October 20, 2025 at 10:01 PM
A lot of things changed during covid for the worse and are struggling to return to what was normal in the before times. One thing I wish we kept is virtual court for the little shit. I shouldn’t need to be in person at 8am for a judge to sign a piece of paper saying I can marry two people.
October 20, 2025 at 11:05 AM
Trying to communicate with…I guess a former partner? Who knows. Thats like… the whole entire problem. Maybe I look at the world a little too simply, but poly relationships don’t have to be so … frustrating.
October 11, 2025 at 12:49 PM
Who is about to start gutting and renovating another room?

If you guessed this fool, you’d be right. You win nothing but a pat on the head.
Golden Raven Client Facing Office incoming
October 10, 2025 at 8:02 PM
My favorite weekend of the year is finally here, #folkfest weekend!

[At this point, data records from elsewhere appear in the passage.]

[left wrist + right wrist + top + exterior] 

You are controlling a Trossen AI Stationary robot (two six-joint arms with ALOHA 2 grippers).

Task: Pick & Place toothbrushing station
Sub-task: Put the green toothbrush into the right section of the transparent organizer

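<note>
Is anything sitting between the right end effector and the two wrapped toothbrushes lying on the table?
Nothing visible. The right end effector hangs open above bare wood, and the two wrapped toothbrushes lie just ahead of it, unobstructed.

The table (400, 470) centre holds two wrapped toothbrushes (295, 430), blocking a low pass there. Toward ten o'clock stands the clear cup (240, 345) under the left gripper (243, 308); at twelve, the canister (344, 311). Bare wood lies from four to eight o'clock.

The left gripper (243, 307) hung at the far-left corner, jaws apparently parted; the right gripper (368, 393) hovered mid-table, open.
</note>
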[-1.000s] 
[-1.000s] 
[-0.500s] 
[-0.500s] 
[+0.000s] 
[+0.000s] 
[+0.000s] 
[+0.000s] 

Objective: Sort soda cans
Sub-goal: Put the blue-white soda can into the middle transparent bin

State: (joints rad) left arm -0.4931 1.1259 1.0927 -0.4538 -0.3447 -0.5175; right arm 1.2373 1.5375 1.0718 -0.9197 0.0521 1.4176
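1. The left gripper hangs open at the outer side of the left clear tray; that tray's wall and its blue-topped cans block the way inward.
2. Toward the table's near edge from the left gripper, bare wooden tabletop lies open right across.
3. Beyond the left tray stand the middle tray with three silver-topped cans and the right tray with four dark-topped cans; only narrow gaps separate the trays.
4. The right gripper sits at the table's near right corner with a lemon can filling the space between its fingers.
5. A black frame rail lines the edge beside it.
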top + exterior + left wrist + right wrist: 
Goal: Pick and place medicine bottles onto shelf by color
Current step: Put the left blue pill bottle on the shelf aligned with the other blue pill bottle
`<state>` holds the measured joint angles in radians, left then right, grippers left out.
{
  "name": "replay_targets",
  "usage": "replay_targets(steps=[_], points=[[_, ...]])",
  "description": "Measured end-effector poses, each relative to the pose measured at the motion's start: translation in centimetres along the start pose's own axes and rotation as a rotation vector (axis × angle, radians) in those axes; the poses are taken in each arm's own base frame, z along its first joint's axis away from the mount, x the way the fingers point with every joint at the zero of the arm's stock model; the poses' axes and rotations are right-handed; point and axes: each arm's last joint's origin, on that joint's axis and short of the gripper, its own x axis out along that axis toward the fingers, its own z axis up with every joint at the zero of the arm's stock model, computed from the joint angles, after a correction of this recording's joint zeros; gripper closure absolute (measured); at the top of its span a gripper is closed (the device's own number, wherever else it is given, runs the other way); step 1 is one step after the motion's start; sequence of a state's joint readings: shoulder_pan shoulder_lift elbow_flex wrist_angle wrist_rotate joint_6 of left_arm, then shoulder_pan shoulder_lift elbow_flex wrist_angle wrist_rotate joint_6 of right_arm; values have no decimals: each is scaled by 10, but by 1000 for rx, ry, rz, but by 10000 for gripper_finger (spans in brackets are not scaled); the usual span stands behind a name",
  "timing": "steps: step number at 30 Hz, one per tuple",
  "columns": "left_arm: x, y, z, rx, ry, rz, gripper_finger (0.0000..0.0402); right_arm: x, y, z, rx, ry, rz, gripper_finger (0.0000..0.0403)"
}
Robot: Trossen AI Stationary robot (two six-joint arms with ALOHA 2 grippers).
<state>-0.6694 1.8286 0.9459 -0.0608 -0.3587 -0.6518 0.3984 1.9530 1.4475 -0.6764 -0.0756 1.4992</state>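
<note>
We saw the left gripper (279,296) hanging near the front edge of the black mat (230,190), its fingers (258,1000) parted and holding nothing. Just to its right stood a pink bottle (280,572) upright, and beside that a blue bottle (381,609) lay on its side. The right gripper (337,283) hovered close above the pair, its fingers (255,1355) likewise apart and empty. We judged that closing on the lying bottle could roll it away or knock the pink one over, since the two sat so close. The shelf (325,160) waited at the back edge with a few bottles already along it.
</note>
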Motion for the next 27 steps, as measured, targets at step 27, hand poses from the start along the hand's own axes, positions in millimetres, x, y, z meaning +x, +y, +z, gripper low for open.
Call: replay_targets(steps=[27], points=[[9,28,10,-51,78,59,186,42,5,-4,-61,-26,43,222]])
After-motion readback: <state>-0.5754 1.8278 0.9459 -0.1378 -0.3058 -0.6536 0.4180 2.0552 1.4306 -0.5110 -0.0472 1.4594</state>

October 10, 2025 at 11:38 AM
The sheer amount of stuff I have accumulated of my own since my parents passing is fucking hilarious. I spent three years cleaning out the house and sheds, 11 30 yard dumpsters later and it’s all filled back up AND THEN SOME. Just. What the fuck man.

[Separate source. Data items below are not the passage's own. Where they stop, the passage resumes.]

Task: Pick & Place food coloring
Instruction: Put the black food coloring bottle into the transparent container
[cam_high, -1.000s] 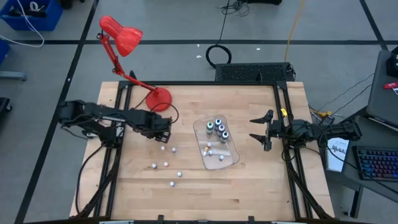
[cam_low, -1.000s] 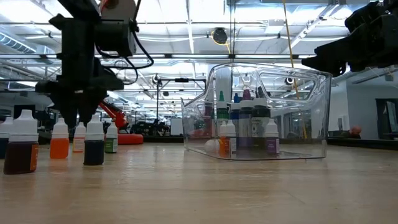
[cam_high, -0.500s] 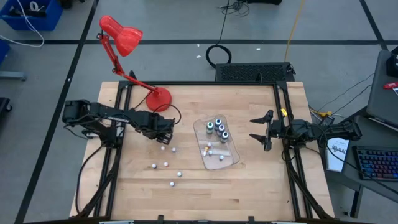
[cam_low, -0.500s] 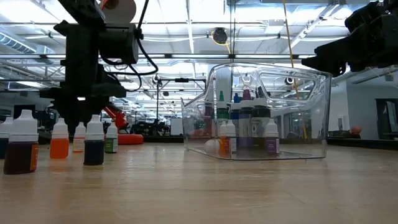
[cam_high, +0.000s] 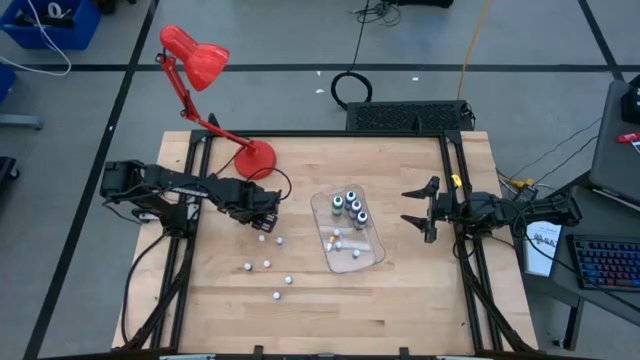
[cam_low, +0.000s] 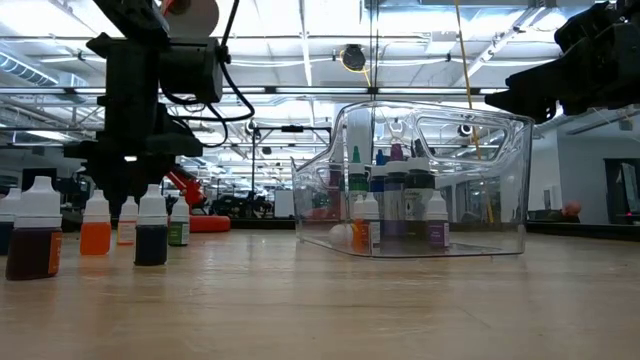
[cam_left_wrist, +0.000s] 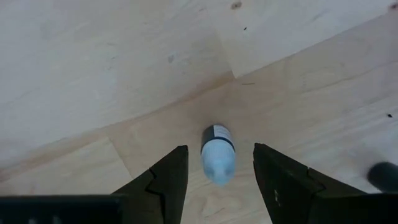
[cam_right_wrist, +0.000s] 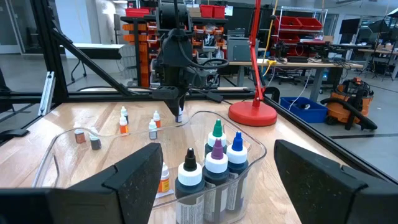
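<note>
Table (cam_high: 400, 170): pale wood top, bearing every item below.

Lamp (cam_high: 205, 60): red, base at about 10 o'clock from the table's centre, clear of the working area.

Left arm: reaches in from 9 o'clock. Left gripper (cam_high: 265, 215) points straight down, fingers parted, with one small bottle (cam_left_wrist: 217, 152) standing between them, not touched on either side. Judged as lined up for a pinch not yet made.

Right arm: waits at 3 o'clock. Right gripper (cam_high: 418, 212) has its fingers spread wide, holding nothing, facing the tray, apparently kept back so as not to crowd it.

Tray (cam_high: 378, 255): clear plastic, just right of centre, serving as the collecting place.

Food coloring: larger bottles (cam_high: 350, 205) upright in the tray's 12 o'clock end, a few small ones beside them; loose small bottles (cam_high: 268, 265) are scattered around 7 to 8 o'clock of the tray, awaiting transfer.
</note>
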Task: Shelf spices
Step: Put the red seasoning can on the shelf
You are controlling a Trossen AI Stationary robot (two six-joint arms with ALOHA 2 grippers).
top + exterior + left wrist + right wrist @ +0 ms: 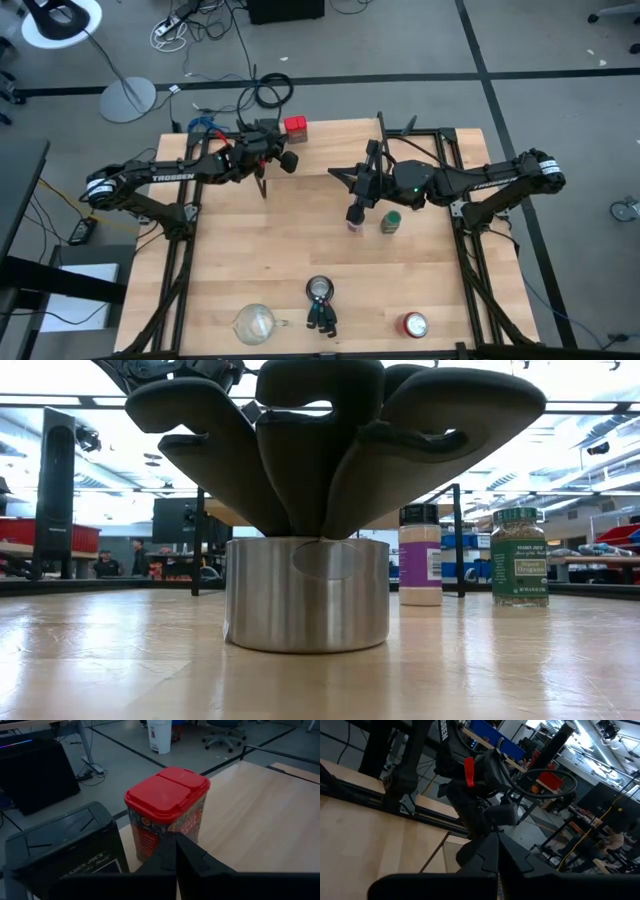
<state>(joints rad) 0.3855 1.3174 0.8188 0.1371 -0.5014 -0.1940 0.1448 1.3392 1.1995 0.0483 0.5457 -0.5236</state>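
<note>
The red square tin and the dark olive square tin stand side by side, on their bases, on a light wooden board at the table's far edge. My left gripper is shut, its tips level with the red tin's lower front. The shelf's thin black legs show in the low view. The purple-labelled jar and the green jar stand upright on the table. My right gripper is shut, above the purple jar. My left gripper points level at the red tin's lower front face from the near side. Its own shut fingertips cover the spot, so I cannot tell whether they touch the tin.
A steel cup with dark utensils stands at the table's near middle. A clear glass cup stands to its left and a round red-topped can to its right. Bare tabletop lies between these and the jars.
</note>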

October 8, 2025 at 2:07 PM
Call us Mario and Luigi because Austin and I are definitely passable plumbers at this point. If I never have to design and build another system again it will be too soon. I will be so grateful when it is done though, the upgrade to my quad sink situation in the bar trailer will be phenomenal.
September 23, 2025 at 4:24 PM
Holy imposter syndrome.

Just gotta keep telling myself “You wrangled profitable weeks running 3rd Street Diner, even had weeks where no one got shot or died, you can do anything.”
September 16, 2025 at 4:50 PM
The simplest shit is giving me the biggest struggle right now. If it wasn’t for procrastination I would get nothing done.
September 2, 2025 at 2:41 PM
Genuinely throwing a bigger fit about the start of school than my kid is. He’s a cool dude and I really enjoy spending time with him and doing cool shit. This whole summer just flashed by and it’s giving me big feelings.
August 19, 2025 at 12:36 AM
100lb difference
312 to 205
Size 24 to size 14
No longer pre diabetic. Still working to regain control of my cholesterol.
Coming to terms with my poor mental health causing the weight gain and not the other way around.
We gunna fix it. Everything is mendable.
August 8, 2025 at 8:16 PM
The more time I spend in the mountains the more likely I am to disappear into them, My Side Of The Mountain style.
July 16, 2025 at 11:25 AM
Something about the last two summers with Ollie have been different for us all. I think Austin and I feel the time crunch. 18 is not so far away, certainly not as far as it was, and we are rushing to try to pack as many memories in as we can. #growingup #preteenparent
June 27, 2025 at 11:34 AM
So many projects. So few hours of daylight.
June 13, 2025 at 11:17 AM
I got on the scale yesterday and it showed me I hit a big goal. The goal itself is actually unimportant. Lately I feel a renewed lease on my life, I can be engaged. I can say YES and mean it. I can feel joy again. I’m not sure what to do with these foreign feelings if I’m being completely honest.